WHAT YOU HAVE TO DO:
Reproduce only the stretch of entries below that begins at the first line and ends at the line holding "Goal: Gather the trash".

── ENTRIES SUPPLIED

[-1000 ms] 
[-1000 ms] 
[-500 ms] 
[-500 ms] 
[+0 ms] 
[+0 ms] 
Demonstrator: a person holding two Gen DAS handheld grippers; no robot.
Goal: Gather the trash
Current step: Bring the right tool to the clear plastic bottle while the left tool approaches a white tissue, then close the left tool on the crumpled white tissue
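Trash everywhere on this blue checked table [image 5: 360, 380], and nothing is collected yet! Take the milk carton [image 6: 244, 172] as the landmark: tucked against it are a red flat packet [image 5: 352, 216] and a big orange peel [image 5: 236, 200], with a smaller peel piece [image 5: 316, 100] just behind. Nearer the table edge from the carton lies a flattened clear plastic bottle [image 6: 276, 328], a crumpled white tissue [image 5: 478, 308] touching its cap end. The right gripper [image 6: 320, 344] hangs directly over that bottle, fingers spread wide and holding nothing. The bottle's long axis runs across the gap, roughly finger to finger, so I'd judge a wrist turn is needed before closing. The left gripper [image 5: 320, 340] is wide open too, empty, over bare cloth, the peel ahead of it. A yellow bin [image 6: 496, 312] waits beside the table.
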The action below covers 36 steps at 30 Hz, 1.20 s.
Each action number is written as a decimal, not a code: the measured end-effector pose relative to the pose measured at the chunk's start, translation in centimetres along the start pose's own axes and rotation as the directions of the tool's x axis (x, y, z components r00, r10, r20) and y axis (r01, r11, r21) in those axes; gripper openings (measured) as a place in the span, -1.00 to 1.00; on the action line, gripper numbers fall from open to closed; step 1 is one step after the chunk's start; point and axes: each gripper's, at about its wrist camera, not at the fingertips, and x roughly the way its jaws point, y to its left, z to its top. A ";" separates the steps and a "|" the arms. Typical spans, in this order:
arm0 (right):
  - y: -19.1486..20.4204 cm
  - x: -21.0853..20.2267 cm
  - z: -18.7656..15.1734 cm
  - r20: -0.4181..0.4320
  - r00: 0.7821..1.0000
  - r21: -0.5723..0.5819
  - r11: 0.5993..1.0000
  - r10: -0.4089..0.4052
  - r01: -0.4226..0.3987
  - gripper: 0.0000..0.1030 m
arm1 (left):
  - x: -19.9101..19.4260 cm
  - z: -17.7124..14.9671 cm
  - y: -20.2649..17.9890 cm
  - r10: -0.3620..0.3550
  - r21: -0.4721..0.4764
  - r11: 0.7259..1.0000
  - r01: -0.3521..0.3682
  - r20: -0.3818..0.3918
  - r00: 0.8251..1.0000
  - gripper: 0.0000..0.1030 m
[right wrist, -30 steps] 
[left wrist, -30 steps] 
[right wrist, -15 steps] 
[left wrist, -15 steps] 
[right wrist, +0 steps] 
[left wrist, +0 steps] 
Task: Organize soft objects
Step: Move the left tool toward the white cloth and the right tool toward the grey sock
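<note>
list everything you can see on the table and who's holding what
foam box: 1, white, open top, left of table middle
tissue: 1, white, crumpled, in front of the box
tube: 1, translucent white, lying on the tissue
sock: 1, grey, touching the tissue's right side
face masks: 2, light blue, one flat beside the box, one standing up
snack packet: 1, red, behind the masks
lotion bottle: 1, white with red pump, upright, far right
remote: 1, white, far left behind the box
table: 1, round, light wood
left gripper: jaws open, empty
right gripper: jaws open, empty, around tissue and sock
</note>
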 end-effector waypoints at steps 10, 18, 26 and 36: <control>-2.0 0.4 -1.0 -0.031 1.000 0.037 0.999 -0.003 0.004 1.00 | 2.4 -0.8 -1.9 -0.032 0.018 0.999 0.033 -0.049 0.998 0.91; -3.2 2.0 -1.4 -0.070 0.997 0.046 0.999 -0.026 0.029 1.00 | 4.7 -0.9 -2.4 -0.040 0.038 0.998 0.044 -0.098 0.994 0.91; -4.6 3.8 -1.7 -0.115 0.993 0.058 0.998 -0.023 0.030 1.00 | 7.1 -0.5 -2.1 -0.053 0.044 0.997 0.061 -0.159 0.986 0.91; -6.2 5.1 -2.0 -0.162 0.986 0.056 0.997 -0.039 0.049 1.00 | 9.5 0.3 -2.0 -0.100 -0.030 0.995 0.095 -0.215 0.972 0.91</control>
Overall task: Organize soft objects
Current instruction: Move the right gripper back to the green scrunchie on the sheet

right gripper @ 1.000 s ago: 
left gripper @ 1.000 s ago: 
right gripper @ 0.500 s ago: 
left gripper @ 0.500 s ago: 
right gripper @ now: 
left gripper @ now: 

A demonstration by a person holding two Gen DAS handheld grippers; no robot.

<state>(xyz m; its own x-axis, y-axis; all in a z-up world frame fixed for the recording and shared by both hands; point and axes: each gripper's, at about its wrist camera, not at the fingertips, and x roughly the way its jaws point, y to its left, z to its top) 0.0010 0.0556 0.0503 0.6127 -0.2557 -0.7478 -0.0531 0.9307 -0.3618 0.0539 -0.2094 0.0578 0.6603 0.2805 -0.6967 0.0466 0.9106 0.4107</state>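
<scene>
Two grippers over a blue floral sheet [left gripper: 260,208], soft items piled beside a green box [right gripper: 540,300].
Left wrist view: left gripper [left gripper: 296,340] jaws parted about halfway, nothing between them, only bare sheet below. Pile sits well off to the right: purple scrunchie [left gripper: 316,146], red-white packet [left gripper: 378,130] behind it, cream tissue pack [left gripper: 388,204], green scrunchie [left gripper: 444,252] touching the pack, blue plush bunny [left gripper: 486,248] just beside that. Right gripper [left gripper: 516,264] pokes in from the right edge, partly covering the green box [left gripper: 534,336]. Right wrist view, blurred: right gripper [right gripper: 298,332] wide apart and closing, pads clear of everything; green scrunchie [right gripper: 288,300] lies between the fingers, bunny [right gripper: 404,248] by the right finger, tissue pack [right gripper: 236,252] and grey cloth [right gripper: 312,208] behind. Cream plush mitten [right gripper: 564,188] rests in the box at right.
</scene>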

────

ANSWER SPACE:
[-1000 ms] 
[-1000 ms] 
[-500 ms] 
[-500 ms] 
[+0 ms] 
[+0 ms] 
Demonstrator: a person holding two Gen DAS handheld grippers; no robot.
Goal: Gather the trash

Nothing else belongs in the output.